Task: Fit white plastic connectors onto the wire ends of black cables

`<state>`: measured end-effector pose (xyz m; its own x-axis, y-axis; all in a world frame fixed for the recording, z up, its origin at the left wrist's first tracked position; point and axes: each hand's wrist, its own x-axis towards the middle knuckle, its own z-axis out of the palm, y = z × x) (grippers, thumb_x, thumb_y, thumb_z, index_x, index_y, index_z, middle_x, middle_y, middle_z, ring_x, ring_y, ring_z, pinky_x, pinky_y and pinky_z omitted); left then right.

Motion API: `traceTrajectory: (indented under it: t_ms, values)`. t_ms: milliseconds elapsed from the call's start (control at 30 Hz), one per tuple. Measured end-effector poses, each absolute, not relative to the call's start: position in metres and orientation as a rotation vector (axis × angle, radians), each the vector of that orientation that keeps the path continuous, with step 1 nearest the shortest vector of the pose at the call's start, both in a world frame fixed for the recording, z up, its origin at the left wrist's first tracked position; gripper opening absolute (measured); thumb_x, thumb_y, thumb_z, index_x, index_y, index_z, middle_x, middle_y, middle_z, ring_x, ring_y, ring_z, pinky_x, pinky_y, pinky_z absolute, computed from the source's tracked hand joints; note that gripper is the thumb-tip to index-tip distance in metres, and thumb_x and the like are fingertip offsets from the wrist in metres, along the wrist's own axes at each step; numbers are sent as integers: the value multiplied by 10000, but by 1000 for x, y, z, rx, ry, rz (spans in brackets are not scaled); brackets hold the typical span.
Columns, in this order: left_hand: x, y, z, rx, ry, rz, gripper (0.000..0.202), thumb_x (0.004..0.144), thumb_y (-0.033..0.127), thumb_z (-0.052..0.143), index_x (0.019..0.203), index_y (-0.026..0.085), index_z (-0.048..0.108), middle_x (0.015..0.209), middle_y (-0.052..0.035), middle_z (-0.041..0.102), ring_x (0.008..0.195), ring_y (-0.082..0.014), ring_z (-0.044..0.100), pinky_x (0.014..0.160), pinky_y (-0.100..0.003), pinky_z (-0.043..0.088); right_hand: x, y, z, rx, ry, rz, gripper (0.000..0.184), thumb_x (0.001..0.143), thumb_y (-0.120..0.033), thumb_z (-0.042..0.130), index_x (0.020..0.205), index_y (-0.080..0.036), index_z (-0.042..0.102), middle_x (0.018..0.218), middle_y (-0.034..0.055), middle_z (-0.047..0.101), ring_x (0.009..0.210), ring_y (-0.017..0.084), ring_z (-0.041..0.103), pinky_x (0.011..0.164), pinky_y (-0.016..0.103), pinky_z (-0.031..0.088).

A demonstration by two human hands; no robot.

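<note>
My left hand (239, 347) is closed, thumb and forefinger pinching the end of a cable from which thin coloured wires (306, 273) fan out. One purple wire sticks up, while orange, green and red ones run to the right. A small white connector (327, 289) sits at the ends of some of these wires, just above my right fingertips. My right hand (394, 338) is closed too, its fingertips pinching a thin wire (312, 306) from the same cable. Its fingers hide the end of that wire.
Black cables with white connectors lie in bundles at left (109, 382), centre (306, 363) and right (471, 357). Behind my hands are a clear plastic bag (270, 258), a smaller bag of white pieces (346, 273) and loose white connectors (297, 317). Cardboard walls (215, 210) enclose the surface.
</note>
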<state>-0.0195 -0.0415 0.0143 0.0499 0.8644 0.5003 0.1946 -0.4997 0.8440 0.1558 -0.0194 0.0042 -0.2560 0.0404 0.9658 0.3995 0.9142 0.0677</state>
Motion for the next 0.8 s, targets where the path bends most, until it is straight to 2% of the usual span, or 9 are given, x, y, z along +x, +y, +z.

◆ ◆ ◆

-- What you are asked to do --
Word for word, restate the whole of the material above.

-- Solution to this exercise --
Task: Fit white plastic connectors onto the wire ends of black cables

`<state>`: measured end-effector pose (xyz m; its own x-axis, y-axis; all in a world frame fixed for the recording, z up, its origin at the left wrist's first tracked position; point and axes: each hand's wrist, its own x-axis towards the middle knuckle, its own z-axis out of the palm, y = z × x) (grippers, thumb_x, thumb_y, thumb_z, index_x, index_y, index_z, middle_x, middle_y, middle_z, ring_x, ring_y, ring_z, pinky_x, pinky_y and pinky_z omitted); left then right.

Motion API: `traceTrajectory: (indented under it: t_ms, values)`. t_ms: milliseconds elapsed from the call's start (control at 30 Hz), one per tuple. Measured end-effector poses, each absolute, not relative to the call's start: position in metres and orientation as a rotation vector (axis × angle, radians), each the vector of that orientation that keeps the path continuous, with step 1 nearest the shortest vector of the pose at the call's start, both in a world frame fixed for the recording, z up, its origin at the left wrist's first tracked position; gripper opening absolute (measured); thumb_x, thumb_y, thumb_z, index_x, index_y, index_z, middle_x, middle_y, middle_z, ring_x, ring_y, ring_z, pinky_x, pinky_y, pinky_z absolute, computed from the source's tracked hand joints; note that gripper is the thumb-tip to index-tip distance in metres, and thumb_x and the like are fingertip offsets from the wrist in metres, along the wrist's own axes at each step; numbers are sent as integers: the value multiplied by 10000, but by 1000 for x, y, z, rx, ry, rz (spans in brackets are not scaled); brackets hold the typical span.
Columns, in this order: left_hand: x, y, z, rx, ry, rz, gripper (0.000..0.202), thumb_x (0.004..0.144), thumb_y (-0.033..0.127), thumb_z (-0.052..0.143), index_x (0.019..0.203), index_y (-0.026..0.085), index_z (-0.048..0.108), middle_x (0.015..0.209), middle_y (-0.052..0.035), middle_z (-0.041..0.102), ring_x (0.008..0.195), ring_y (-0.082..0.014), ring_z (-0.044..0.100), pinky_x (0.014..0.160), pinky_y (-0.100..0.003), pinky_z (-0.043..0.088); right_hand: x, y, z, rx, ry, rz, gripper (0.000..0.184), thumb_x (0.001..0.143), thumb_y (-0.120..0.033), thumb_z (-0.042..0.130), index_x (0.020..0.205), index_y (-0.080..0.036), index_z (-0.042..0.102), middle_x (0.018..0.218), middle_y (-0.034..0.055), middle_z (-0.047..0.101), ring_x (0.009..0.210), ring_y (-0.017..0.084), ring_z (-0.041..0.103), pinky_x (0.011..0.164), pinky_y (-0.016..0.103), pinky_z (-0.031..0.088).

A demonstration by two human hands; no robot.

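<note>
My left hand (239, 347) is closed, thumb and forefinger pinching the end of a cable from which thin coloured wires (306, 273) fan out. One purple wire sticks up, while orange, green and red ones run to the right. A small white connector (327, 289) sits at the ends of some of these wires, just above my right fingertips. My right hand (394, 338) is closed too, its fingertips pinching a thin wire (312, 306) from the same cable. Its fingers hide the end of that wire.
Black cables with white connectors lie in bundles at left (109, 382), centre (306, 363) and right (471, 357). Behind my hands are a clear plastic bag (270, 258), a smaller bag of white pieces (346, 273) and loose white connectors (297, 317). Cardboard walls (215, 210) enclose the surface.
</note>
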<state>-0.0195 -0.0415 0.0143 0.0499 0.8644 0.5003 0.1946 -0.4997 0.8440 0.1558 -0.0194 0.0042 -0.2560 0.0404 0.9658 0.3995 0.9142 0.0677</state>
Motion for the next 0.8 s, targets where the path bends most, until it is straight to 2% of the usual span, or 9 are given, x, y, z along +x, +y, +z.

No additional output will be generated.